═══ Given material ═══
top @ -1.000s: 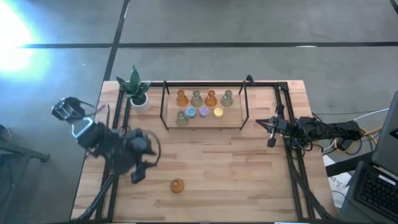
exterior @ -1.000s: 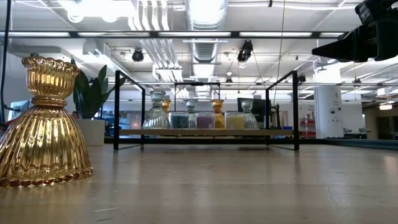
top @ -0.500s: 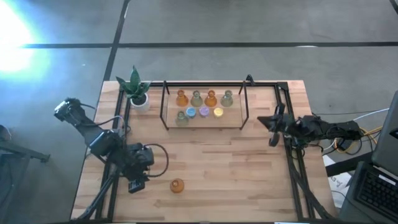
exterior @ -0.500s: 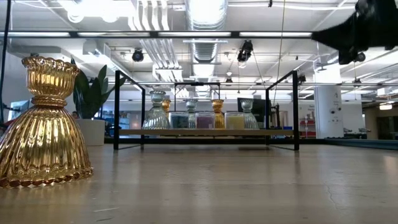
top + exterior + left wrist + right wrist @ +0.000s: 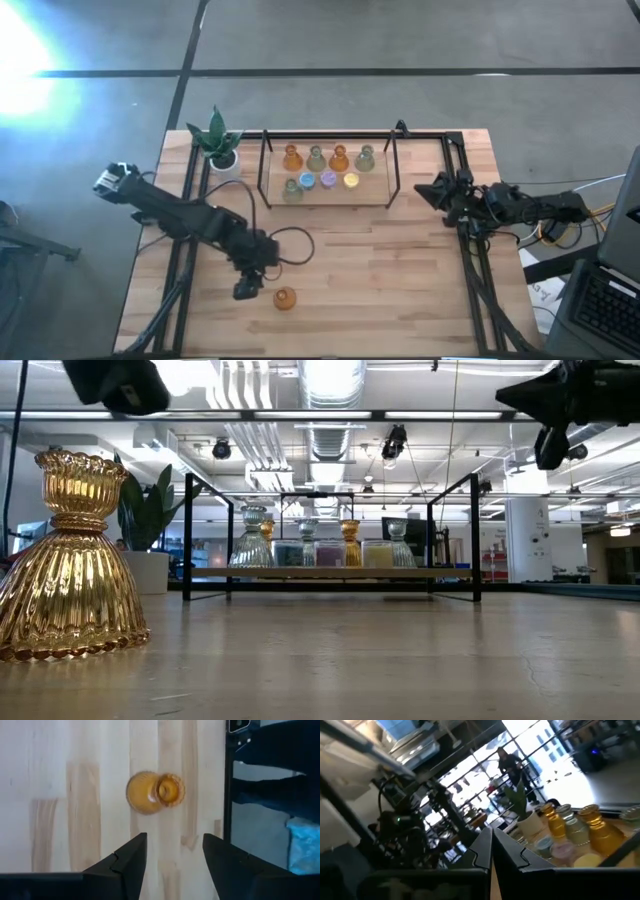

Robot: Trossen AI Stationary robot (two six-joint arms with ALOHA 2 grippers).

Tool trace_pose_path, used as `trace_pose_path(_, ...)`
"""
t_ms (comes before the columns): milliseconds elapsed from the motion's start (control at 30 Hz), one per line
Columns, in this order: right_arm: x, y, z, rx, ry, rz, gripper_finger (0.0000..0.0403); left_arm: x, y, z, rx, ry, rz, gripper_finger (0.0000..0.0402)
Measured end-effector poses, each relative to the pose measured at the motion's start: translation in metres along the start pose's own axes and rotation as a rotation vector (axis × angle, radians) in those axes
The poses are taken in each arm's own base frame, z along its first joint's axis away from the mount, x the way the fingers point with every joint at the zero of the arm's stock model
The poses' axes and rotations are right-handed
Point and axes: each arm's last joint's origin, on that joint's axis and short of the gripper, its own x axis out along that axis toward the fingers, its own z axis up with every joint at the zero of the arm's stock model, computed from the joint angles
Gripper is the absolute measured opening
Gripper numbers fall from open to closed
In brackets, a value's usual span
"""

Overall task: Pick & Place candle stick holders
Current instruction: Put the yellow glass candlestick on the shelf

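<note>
Lone amber candle stick holder (image 5: 285,298): upright on the bare wooden table (image 5: 400,290), near its front edge, well apart from the rest.
Left gripper (image 5: 244,290): above the table just beside that holder, fingers (image 5: 125,862) spread apart, nothing between them, no contact.
Other candle stick holders (image 5: 327,158): eight on the black-framed shelf (image 5: 328,190) at the table's far side; amber and olive vases behind, blue, purple and yellow rounds in front.
Potted plant (image 5: 218,142): left of the shelf.
Right gripper (image 5: 441,192): raised at the shelf's right end, fingers pressed together, empty.
</note>
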Motion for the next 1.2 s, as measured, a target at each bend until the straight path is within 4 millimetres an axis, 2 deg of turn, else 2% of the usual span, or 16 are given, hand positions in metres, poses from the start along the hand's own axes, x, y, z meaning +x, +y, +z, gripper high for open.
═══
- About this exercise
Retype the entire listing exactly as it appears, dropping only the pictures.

- Reply to the exercise
top @ -1.000s: 
exterior @ -1.000s: 
top @ -0.500s: 
exterior @ -0.500s: 
top + exterior + left wrist + right wrist @ +0.000s: 

Robot: Trossen AI Stationary robot (two six-joint arms with ALOHA 2 grippers).

Tool trace_pose_path, used as `trace_pose_path(_, ...)`
"""
t_ms (comes before the columns): milliseconds elapsed from the motion's start (control at 30 Hz), one per line
Columns, in this order: right_arm: x, y, z, rx, ry, rz, gripper_finger (0.0000..0.0403); left_arm: x, y, z, rx, ry, rz, gripper_finger (0.0000..0.0402)
Measured end-effector poses, each relative to the pose measured at the motion's start: translation in metres along the start pose's own axes and rotation as a rotation vector (axis × angle, radians) in those axes
The poses are taken in each arm's own base frame, z along its first joint's axis away from the mount, x the way the fingers point with every joint at the zero of the arm's stock model
The poses' axes and rotations are right-handed
Point and axes: each arm's last joint's origin, on that joint's axis and short of the gripper, its own x axis out along that axis toward the fingers, its own z axis up with every joint at the zero of the arm's stock model, computed from the joint angles
Gripper is the absolute measured opening
Gripper numbers fall from open to closed
In brackets, a value's usual span
"""

Overall task: Pick & Place candle stick holders
Current instruction: Put the yellow glass candlestick on the shelf

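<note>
Lone amber candle stick holder (image 5: 285,298): upright on the bare wooden table (image 5: 400,290), near its front edge, well apart from the rest.
Left gripper (image 5: 244,290): above the table just beside that holder, fingers (image 5: 125,862) spread apart, nothing between them, no contact.
Other candle stick holders (image 5: 327,158): eight on the black-framed shelf (image 5: 328,190) at the table's far side; amber and olive vases behind, blue, purple and yellow rounds in front.
Potted plant (image 5: 218,142): left of the shelf.
Right gripper (image 5: 441,192): raised at the shelf's right end, fingers pressed together, empty.
</note>
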Motion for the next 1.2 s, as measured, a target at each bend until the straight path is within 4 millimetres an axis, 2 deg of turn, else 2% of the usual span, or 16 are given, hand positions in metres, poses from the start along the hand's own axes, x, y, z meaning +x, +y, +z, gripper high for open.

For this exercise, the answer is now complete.